Didalam perjalanan melaksanakan risalah kenabian, beliau
disamping disukai dan dicintai kawan, beliau adalah sosok yang ditakuti dan
disegani lawan. Maka wajarlah dalam waktu kurang 23 tahun, beliau berhasil
mengubah tatanan masyarakat yang biadab menjadi tatanan yang beradab, dari
tatanan yang congkak menjadi tatanan yang santun, dan dari tatanan yang anti
pati terhadap kebenaran menjadi tatanan yang simpati terhadap kebenaran.
Disamping
itu beliau berhasil meletakkan dasar-dasar kehidupan sosial ekonomi yang kuat,
menyatukan pluralitas masyarakat Madinah, dan mendamaikan kelompok-kelompok
yang sebelumnya bermusuhan. Sehingga
Madinatun Naby, sanggup menjadi barometer bagi dinamika berbagai bidang
kehidupan bagi negara-negara sekitarnya.
Memperhatikan
berbagai realitas kongkrit yang telah kami sebutkan diatas, ada baiknya jika
saat ini, dengan menggunakan moment peringatan Maulid Nabi Muhammad SAW, kita
kembali menyegarkan ajaran-ajaran Nabi sebagai resep penyembuhan bagi berbagai
macam penyakit sosial yang menghinggapi masyarakat kita. Dan kita perhatikan peringatan Allah dalam
Surat Al Hasyr ayat 7 :
وَمَآ ءَاتَٮٰكُمُ
ٱلرَّسُولُ فَخُذُوهُ وَمَا نَہَٮٰكُمۡ عَنۡهُ فَٱنتَهُواْۚ وَٱتَّقُواْ ٱللَّهَۖ
إِنَّ ٱللَّهَ شَدِيدُ ٱلۡعِقَابِ
“Dan apa yang diperintahkan oleh Rasul kepadamu maka
kerjakanlah dan apa yang dilarangnya bagimu, maka tinggalkanlah, dan
bertaqwalah kepada Allah karena sesungguhnya Allah sangat keras hukumannya”.
Akhirnya,
semua tentu berpulang kepada kita, sebagus apapun sebuah konsep ajaran, apabila
kita tidak mau melaksanakannya maka ia tidak akan mampu memberi bias bagi
kehidupan kita, dan tetap saja kebatilanlah yang akan memimpin arah mata hati
kita.
Senyampang
waktu masih terbuka, marilah kita memulai langkah baru, berusaha semaksimal
mungkin untuk menjadikan Rasulullah sebagai penuntun langkah kita, kita kembali
kepada manhaj Rasul, kita kembali kepada Islam.
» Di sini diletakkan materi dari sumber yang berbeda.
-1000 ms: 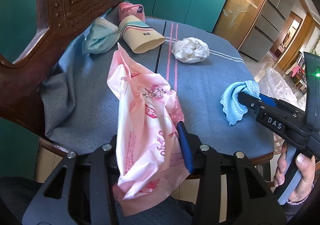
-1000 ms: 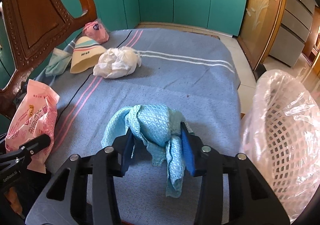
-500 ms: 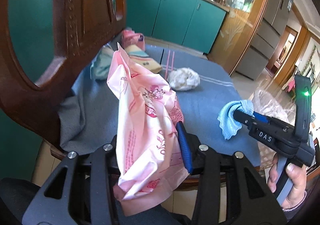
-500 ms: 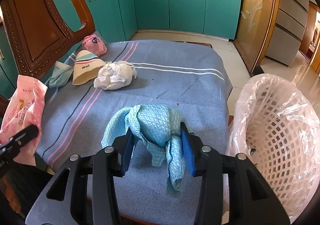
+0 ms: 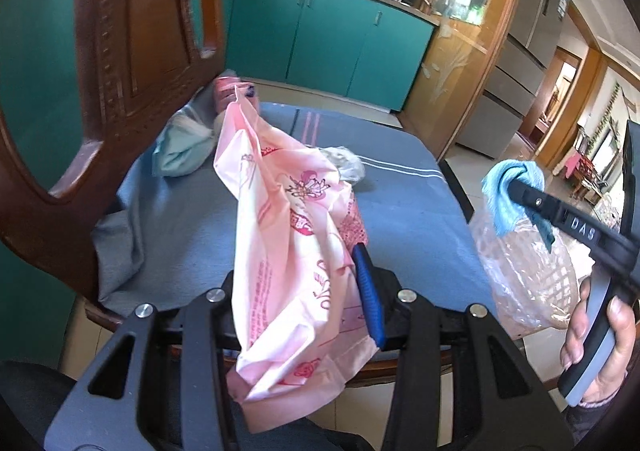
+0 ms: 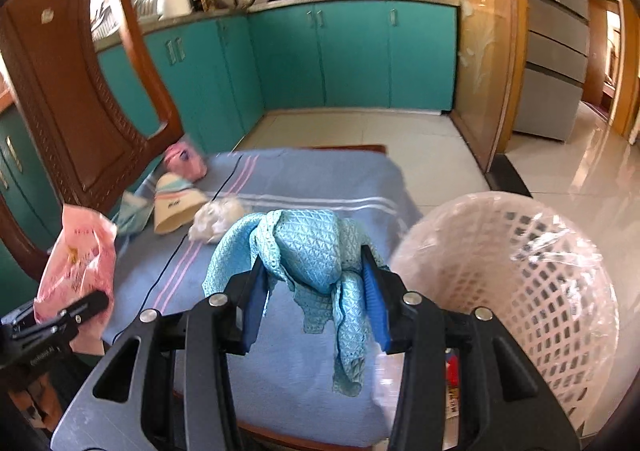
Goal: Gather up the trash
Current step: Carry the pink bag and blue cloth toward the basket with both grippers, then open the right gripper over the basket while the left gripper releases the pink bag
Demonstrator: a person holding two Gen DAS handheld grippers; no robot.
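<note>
Left wrist view: the left gripper (image 5: 304,291) has its jaws pinching a pink plastic bag (image 5: 292,251), which stands up between them and hangs below. The bag carries red print, a flower-like drawing and script too crumpled to read. Beyond it lies the surface (image 5: 400,219), covered by a blue cloth with pink and white stripes. At its far left, next to a carved wooden chair back (image 5: 120,63), sit a pale green bundle (image 5: 180,151) and a pink packet (image 5: 228,91); a white crumpled wad (image 5: 346,163) shows past the bag's right edge. At right, a hand (image 5: 600,347) holds the right gripper (image 5: 516,187), marked "DAS", with a light blue cloth (image 5: 504,195) in its jaws above a plastic-lined basket (image 5: 532,283).

Right wrist view: the right gripper (image 6: 316,287) has its jaws closed on the light blue cloth (image 6: 316,251), whose waffle-textured folds bulge up and trail down. The lined, pinkish-white basket (image 6: 540,275) stands just right of the surface (image 6: 320,179). On the far left of the surface lie a paper cup (image 6: 176,207) on its side with small unreadable print, the pink packet (image 6: 186,163), the white wad (image 6: 218,219) and the green bundle (image 6: 132,215). At near left, the left gripper (image 6: 80,307) holds the pink bag (image 6: 76,263); writing on its body is too small to read.
</note>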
Insya Allah dengan demikian
harapan kita akan munculnya sebuah masyarakat dan generasi beradab akan menjadi
kenyataan.
Semoga
Allah SWT memberi hidayah dan taufiqNya bagi setiap langkah kita untuk
mengikuti perintah dan menjauhi laranganNya. Amin ya rabbal ‘alamin.
بَارَكَ
اللهُ لِيْ وَلَكُمْ فِي الْقُرْآنِ الْعَظِيْمِ، وَنَفَعَنِيْ وَإِيَّاكُمْ بِمَا
فِيْهِ مِنَ اْلآيَاتِ وَالذِّكْرِ الْحَكِيْمِ. أَقُوْلُ قَوْلِيْ هَذَا
وَأَسْتَغْفِرُ اللهَ الْعَظِيْمَ لِيْ وَلَكُمْ وَلِسَائِرِ الْمُسْلِمِيْنَ مِنْ
كُلِّ ذَنْبٍ. فَاسْتَغْفِرُوْهُ، إِنَّهُ هُوَ الْغَفُوْرُ الرَّحِيْمُ.